The semantics of Named Graphs

I have trouble understanding the semantics of Named Graphs. I've read the article, but I can't figure out how it works, except on the particular case when there is only one single named graph. I would like to know, for instance, what is an interpretation of this (in TriG syntax):

g1 { :me :worksfor :deri .
     :me a :Man }
g2 { :worksfor rdfs:domain :Person }
g3 { :Man rdfs:subClassOf :Person }

and, more importantly, what can I infer from it. To be more general and more formal, let's say I have a set of pairs (g_i, T_i) where g_i is the name of a graph and T_i the set of triples in that graph. What is an interpreation of this set? What does it mean that an interpretation satisfies the set of named graphs? In other words, can anybody give me a formal semantics for named graphs?

Please, give me a formal answer, I do not understand English, I only understand mathematics ;-)

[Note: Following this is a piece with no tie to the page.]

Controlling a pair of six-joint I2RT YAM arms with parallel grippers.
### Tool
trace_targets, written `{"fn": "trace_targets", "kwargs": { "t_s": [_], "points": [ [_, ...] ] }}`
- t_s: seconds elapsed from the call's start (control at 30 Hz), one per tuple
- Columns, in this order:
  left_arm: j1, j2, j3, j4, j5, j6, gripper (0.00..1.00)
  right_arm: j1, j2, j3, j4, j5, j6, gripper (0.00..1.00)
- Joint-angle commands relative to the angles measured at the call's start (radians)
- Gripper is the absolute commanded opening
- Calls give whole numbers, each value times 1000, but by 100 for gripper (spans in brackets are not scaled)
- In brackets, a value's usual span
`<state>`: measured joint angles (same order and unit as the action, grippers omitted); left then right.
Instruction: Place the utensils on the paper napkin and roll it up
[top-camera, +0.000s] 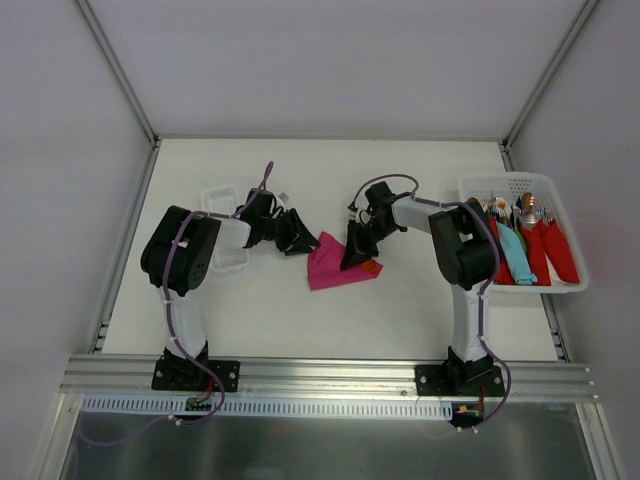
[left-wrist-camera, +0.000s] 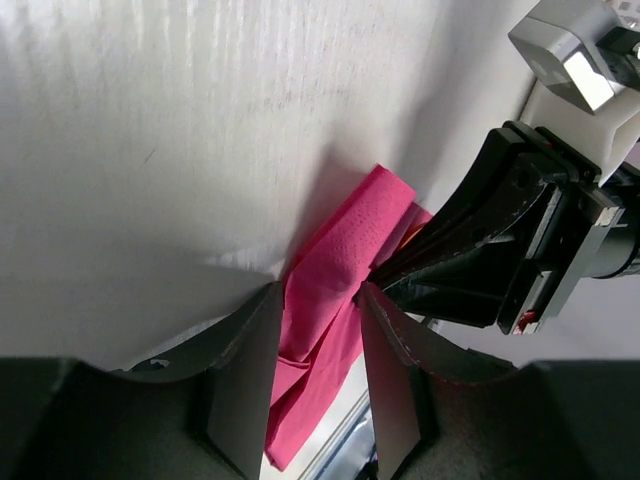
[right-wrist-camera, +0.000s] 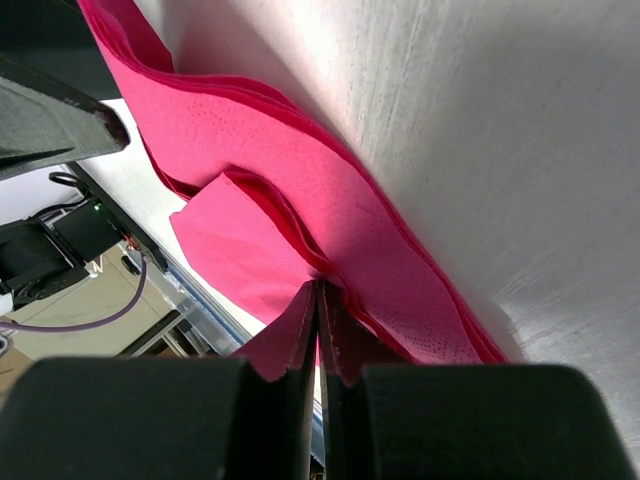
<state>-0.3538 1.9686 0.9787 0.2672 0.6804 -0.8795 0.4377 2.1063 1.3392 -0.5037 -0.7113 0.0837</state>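
Observation:
The magenta paper napkin (top-camera: 330, 270) lies crumpled and partly folded at the table's middle. It also shows in the left wrist view (left-wrist-camera: 350, 235) and the right wrist view (right-wrist-camera: 300, 160). My left gripper (top-camera: 303, 245) is at its left corner. Its jaws are open and straddle a bunched fold of the napkin (left-wrist-camera: 318, 292). My right gripper (top-camera: 352, 258) is at the napkin's right side, shut on an edge of the sheet (right-wrist-camera: 320, 290). A small orange piece (top-camera: 371, 267) peeks out at the napkin's right edge. I cannot tell whether it is the spoon or the fork; the rest is hidden.
A white basket (top-camera: 520, 180) at the right edge holds metal utensils and red and teal napkin bundles. A clear plastic tray (top-camera: 222, 200) sits behind the left arm. The right gripper's black body (left-wrist-camera: 500, 250) is close in front of the left gripper.

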Motion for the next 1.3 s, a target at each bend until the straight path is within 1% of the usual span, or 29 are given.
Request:
{"fn": "trace_targets", "kwargs": {
  "t_s": [0.0,0.07,0.1,0.13,0.2,0.3,0.37,0.47,0.53,0.57,0.67,0.83,1.0,1.03,1.1,1.13,1.2,1.23,1.27],
  "points": [
    [-7,-71,-66,7,-105,-4,39,4,54,0,-62,159,-68,5],
    [-10,-147,-133,13,-172,11,41,4,58,8,-71,167,-74,5],
    [-8,-230,-156,29,-197,29,41,4,60,9,-76,168,-76,5],
    [-8,-272,-176,32,-235,43,42,6,61,11,-81,167,-76,5],
    [-10,-351,-209,30,-239,83,41,6,67,20,-85,165,-75,5],
    [-20,-395,-216,-13,-228,91,37,12,73,29,-84,156,-75,5],
    [-48,-401,-238,-13,-222,73,32,13,78,31,-82,145,-76,5],
    [-108,-389,-255,35,-222,42,26,18,86,40,-76,122,-75,5],
    [-137,-344,-250,55,-216,5,22,22,90,48,-76,116,-76,5],
    [-158,-329,-245,81,-217,-21,19,24,92,49,-78,115,-75,5],
    [-185,-271,-232,119,-222,-55,14,27,96,57,-81,107,-76,4],
    [-201,-179,-189,142,-228,-93,8,29,98,61,-82,95,-76,4],
    [-206,-93,-163,139,-228,-130,3,30,83,69,-75,56,-113,5],
    [-205,-82,-164,138,-234,-142,1,29,66,71,-70,55,-120,6],
    [-203,-62,-178,135,-255,-182,0,21,37,74,-52,40,-125,8],
    [-198,-59,-189,138,-268,-196,0,6,0,78,-35,29,-127,13],
    [-183,-63,-216,147,-303,-229,0,-16,-43,78,9,-20,-114,20],
    [-179,-68,-227,153,-314,-240,0,-40,-64,71,22,-36,-107,29],
    [-165,-70,-236,155,-323,-249,0,-56,-106,64,40,-54,-87,32]
  ]
}}
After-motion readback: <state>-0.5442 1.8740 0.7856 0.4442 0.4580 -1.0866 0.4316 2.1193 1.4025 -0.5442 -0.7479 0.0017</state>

Edit (26/08/2010): In relation to this question, some may be interested in the answers to Which OWL reasoners understand Named Graphs

This is what I understand from reading Secs. 2 and 4 of "Named Graphs, Provenance and Trust" [1]. I might well have missed something or got something wrong.

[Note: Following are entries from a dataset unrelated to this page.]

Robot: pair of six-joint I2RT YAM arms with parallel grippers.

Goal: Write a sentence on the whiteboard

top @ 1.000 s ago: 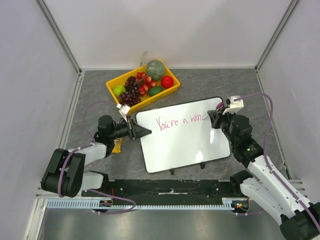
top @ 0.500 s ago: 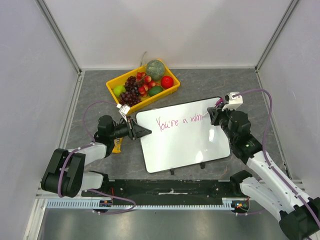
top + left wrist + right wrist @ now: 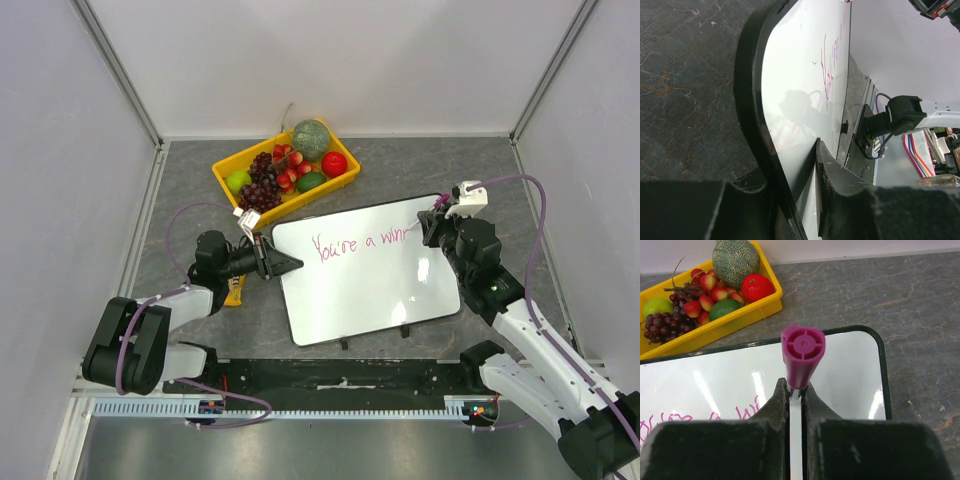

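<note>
**Item 1, lower left of the top view.** The left gripper (image 3: 290, 264) lies low over the table (image 3: 480, 170). Its jaws are clenched on the left short edge of the whiteboard (image 3: 360, 295). In its wrist view the board's black rim runs between the two fingers. Most of that frame is dark finger and blurred rim. A yellow-orange thing (image 3: 235, 291) lies under this arm, mostly covered, and what it is cannot be told.

**Item 2, centre.** The whiteboard lies flat on the table, slightly turned, with two black clips (image 3: 405, 329) on its near long edge. Pink writing (image 3: 360, 243) across the upper part reads "You're a win". The end of the line runs under the right gripper and is hidden.

**Item 3, right of centre.** The right gripper (image 3: 795, 391) is over the board's upper right corner, jaws closed tight on a magenta marker (image 3: 802, 352). Its wrist view shows only the marker's butt end. The tip is hidden behind the fingers, so contact with the board cannot be told.

**Item 4, upper left of centre, beyond the board.** A yellow tray (image 3: 222, 178) sits just beside the board's far left corner; whether they touch cannot be told. It holds:
- a green netted melon (image 3: 311, 139)
- a red round fruit (image 3: 334, 163)
- dark grapes (image 3: 262, 190)
- strawberries (image 3: 287, 178)
- green fruits (image 3: 238, 181) of a kind that cannot be told
</note>
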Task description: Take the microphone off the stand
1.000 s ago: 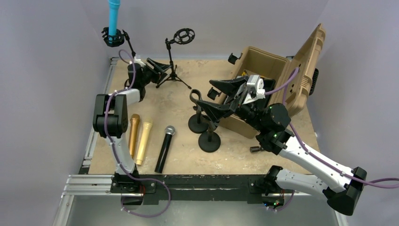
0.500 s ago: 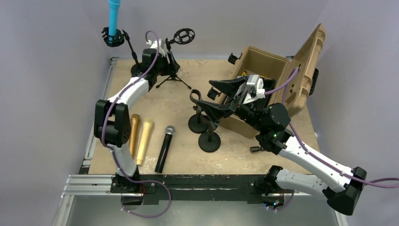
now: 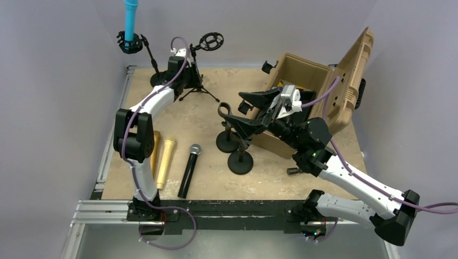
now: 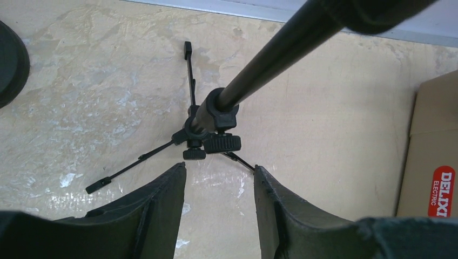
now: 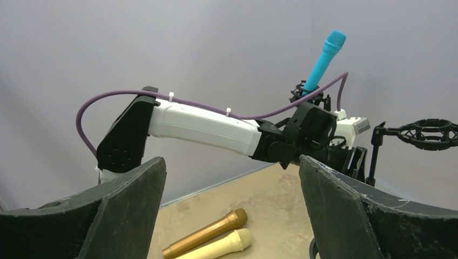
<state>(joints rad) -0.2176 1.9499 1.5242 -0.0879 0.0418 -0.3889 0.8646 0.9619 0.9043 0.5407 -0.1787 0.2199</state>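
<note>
A blue microphone stands upright in the black clip of a stand at the far left corner; it also shows in the right wrist view. My left gripper hovers to its right, above a black tripod stand. Its jaws are open a little, with bare table between them. That stand's pole rises ahead of the fingers. My right gripper hangs wide open mid-table, holding nothing.
Gold, cream and black microphones lie near the front left. Two round-base stands sit under my right gripper. An open tan case fills the right. An empty shock mount tops the tripod.
My left arm has reached farther back and right, from beside the blue microphone's stand base to over the tripod, and its jaws have narrowed. The right arm has barely moved.
</note>
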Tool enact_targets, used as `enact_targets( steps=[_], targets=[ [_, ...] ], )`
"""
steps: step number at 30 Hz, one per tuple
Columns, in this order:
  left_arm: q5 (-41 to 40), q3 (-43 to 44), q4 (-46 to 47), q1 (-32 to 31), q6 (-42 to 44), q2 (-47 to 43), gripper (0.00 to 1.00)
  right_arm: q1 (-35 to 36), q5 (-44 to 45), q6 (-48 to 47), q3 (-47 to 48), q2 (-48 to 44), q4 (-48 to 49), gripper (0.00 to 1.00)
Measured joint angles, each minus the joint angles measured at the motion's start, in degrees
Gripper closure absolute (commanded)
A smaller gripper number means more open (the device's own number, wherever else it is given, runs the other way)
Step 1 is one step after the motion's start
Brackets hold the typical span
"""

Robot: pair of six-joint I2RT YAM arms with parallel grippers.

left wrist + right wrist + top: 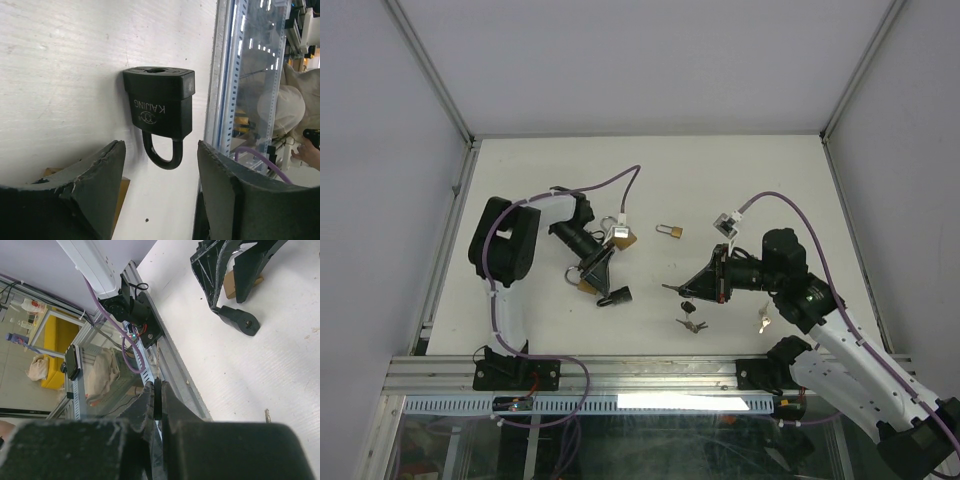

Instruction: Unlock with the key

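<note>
Carefully, my open left gripper (160,150) should clamp the black padlock (159,107) squarely by the near edge of the table (740,180); my right gripper (157,395) is shut.

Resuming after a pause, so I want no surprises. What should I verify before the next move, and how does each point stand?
1. Left gripper open: ok.
2. Black padlock framed between its fingers: ok.
3. Padlock gripped: not ok, fingers clear of it.
4. Keyhole uncovered: ok.
5. Right gripper shut on a thin dark piece: ok; whether that is the key, cannot tell.
6. Right gripper at keyhole: not ok, apart from the padlock.
</note>
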Motion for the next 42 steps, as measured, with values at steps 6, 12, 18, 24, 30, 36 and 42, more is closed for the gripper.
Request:
enact_targets(
  steps=[6, 12, 18, 24, 30, 36, 42],
  targets=[
    [-1.6, -1.3, 4.4, 0.8, -1.8, -4.2, 0.01, 0.0, 0.3, 0.2, 0.0, -0.3, -0.1, 1.00],
    [-5.2, -1.7, 12.3, 0.1, -7.4, -10.7, 0.01, 0.0, 0.5, 0.4, 0.0, -0.6, -0.3, 1.00],
    [-10.3, -6.1, 19.2, -5.8, -13.8, -20.6, 0.01, 0.0, 0.7, 0.7, 0.0, -1.5, -0.4, 1.00],
    [-18.5, -18.5, 31.6, -15.0, -22.2, -34.5, 0.01, 0.0, 0.9, 0.9, 0.0, -3.6, -0.4, 1.00],
    [-25.9, -25.7, 41.2, -22.3, -27.4, -38.6, 0.01, 0.0, 0.9, 1.2, 0.0, -4.0, -0.3, 1.00],
    [-30.5, -26.6, 47.2, -22.2, -29.9, -33.7, 0.01, 0.0, 1.0, 1.2, 0.0, -4.1, -0.5, 1.00],
    [-32.0, -30.4, 49.6, -22.3, -27.9, -33.7, 0.13, 0.0, 1.1, 1.2, 0.0, -4.1, -0.7, 1.00]
  ],
)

The paper extends the abstract syntax of RDF [2] and the model-theoretic semantics of RDF [3] to take the notion of Named Graphs into account. From now on, whenever I talk about RDF, I mean it in this extended form, not in the original form.

Semantically, a Named Graph g is some resource in the universe of discourse with two specific features: a name (URI) and an associated RDF graph (set of RDF triples). So you can, as always, use an interpretation function I to interpret a name in an RDF graph by such a Named Graph resource. It is then possible to define what it means that an RDF graph containing Named Graphs (now seen as syntactic parts of the original graph, of course) is /satisfied/ by an interpretation I and a universe U, using a vocabulary V. Let's take your example RDF graph and call it G. G consists of three (syntactic) Named Graphs g1, g2 and g3. An interpretation I satisfies G, if:

  • the vocabulary V of I contains the three names (URIs) "g1", "g2" and "g3";

  • the universe U of I contains three named graphs ng1, ng2 and ng3

    • having "g1", "g2" and "g3" as their names, respectively,
    • and having the content graphs of g1, g2 and g3 as their associated RDF graphs (!!! NOTE: this last point is NOT said in the paper, but it is my own assumption, because it looks to me that this condition is accidentally missing !!!);
  • I maps the name "g1" to ng1, and likewise for the other Named Graphs.

Of course, the interpretation I has also to satisfy all additional semantic conditions of the respective entailment regime (e.g. RDFS). The above is just meant as the "diff" to the original notion(s) of satisfaction, as defined in the RDF Semantics [3].

Once the notion of graph satisfaction is defined, the standard notions of /consistency/ of a graph G ("there exists some satisfying interpretation for G"), and that a graph G1 /entails/ another graph G2 ("G2 is satisfied whenever G1 is satisfied") can then be defined in the traditional way.

Up to now, all we can say for your example graph G is that is is clearly satisfiable, since it is obviously possible to construct a universe containing the three named graphs g1, g2 and g3 as resources, and there are no other statements in G which might become a "thread" to consistency. I don't see anything interesting being entailed that would be a conclusion mainly due to the contained named graphs, though.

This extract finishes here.